◆ **Task to complete**:
Tell how many lines of the entries below include the string "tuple". Respond with the number alone.

◆ **Material to process**:

----

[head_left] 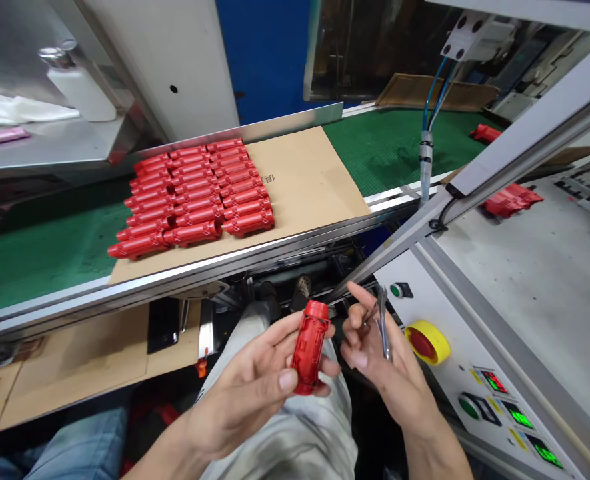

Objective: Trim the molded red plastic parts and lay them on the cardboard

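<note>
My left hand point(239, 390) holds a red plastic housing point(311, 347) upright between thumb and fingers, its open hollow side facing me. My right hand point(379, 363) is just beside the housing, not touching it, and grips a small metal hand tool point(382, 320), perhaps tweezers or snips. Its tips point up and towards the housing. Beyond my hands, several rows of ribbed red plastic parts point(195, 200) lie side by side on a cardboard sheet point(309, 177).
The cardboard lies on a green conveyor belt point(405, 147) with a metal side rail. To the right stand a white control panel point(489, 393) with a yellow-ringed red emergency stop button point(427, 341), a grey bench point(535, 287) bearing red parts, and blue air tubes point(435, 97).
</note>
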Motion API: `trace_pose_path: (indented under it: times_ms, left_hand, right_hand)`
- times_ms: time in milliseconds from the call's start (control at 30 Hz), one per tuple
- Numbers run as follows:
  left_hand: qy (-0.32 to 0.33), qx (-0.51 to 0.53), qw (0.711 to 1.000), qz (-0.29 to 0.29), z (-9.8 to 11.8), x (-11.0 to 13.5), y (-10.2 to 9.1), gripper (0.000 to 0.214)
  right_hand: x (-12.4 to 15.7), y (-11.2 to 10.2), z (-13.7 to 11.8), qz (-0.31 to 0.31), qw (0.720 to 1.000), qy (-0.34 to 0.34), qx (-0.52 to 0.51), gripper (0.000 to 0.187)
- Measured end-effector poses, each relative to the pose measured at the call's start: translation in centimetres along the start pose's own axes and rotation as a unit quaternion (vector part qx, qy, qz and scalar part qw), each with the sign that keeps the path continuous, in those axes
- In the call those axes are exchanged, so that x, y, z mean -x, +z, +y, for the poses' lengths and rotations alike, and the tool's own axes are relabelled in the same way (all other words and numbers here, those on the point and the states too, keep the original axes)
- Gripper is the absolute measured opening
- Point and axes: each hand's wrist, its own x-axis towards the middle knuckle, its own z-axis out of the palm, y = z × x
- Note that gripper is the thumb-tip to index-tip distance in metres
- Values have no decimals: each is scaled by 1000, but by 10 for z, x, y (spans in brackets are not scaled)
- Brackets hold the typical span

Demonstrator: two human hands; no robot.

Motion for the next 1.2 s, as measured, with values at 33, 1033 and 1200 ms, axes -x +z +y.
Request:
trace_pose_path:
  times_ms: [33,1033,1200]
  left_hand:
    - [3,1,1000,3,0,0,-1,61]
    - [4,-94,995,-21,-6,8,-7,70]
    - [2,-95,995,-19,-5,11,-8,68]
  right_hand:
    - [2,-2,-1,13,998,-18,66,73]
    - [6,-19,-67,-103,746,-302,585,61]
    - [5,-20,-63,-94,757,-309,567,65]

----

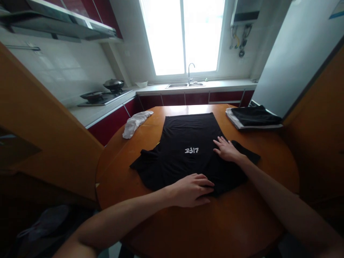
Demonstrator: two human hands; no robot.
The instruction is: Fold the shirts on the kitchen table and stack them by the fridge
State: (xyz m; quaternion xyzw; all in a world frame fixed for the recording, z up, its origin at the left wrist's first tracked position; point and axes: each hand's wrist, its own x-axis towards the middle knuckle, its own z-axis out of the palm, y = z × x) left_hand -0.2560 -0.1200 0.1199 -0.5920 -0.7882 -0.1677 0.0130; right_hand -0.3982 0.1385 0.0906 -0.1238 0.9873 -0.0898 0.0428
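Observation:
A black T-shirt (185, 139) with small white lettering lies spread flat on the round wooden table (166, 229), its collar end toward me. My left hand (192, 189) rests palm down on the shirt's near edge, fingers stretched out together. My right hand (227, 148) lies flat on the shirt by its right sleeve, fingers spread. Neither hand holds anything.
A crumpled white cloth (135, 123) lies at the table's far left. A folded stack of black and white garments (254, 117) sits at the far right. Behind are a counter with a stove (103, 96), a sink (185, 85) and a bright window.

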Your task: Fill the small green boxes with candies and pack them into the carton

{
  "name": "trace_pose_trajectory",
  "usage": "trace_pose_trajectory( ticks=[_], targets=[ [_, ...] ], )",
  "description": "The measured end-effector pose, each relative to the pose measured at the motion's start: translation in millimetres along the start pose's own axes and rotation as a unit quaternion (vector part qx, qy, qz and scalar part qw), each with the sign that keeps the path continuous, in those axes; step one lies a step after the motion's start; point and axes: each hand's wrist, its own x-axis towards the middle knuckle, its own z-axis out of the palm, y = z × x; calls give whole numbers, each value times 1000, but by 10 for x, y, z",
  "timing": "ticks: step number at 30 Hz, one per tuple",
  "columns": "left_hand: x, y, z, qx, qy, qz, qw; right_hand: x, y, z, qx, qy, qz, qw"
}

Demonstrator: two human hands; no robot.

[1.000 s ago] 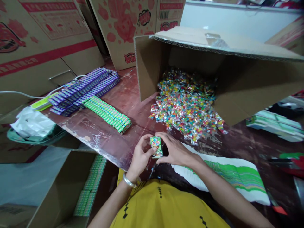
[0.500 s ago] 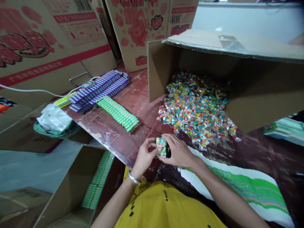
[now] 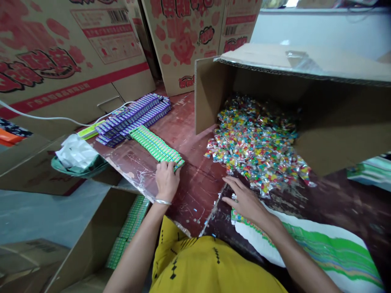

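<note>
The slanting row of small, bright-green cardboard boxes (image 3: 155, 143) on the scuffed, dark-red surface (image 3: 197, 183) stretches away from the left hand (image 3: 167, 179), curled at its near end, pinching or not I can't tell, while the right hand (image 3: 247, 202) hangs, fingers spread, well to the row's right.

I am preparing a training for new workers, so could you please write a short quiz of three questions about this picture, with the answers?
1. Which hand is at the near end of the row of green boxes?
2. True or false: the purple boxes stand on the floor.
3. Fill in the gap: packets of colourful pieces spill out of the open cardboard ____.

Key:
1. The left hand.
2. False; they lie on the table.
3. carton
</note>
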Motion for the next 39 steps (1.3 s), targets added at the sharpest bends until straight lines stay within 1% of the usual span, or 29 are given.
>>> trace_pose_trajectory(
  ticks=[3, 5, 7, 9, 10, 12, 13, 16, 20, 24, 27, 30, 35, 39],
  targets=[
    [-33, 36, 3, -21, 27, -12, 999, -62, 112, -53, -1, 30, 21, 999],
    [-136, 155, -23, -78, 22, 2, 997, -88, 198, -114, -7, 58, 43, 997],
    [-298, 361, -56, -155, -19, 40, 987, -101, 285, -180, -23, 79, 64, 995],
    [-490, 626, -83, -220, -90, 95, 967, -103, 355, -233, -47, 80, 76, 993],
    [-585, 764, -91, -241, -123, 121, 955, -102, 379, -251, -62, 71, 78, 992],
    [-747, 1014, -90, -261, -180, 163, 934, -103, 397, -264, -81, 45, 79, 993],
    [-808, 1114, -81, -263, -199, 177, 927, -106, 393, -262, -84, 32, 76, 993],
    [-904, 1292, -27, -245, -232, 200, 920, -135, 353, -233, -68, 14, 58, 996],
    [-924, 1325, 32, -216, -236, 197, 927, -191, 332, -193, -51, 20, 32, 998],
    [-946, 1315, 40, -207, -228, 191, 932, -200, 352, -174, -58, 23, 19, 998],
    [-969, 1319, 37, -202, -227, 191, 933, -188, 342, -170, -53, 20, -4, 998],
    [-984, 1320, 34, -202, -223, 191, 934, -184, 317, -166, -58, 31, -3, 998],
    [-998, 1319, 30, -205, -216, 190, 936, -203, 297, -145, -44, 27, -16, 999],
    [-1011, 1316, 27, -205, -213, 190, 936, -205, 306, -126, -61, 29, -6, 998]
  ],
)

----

◆ **Answer box**:
2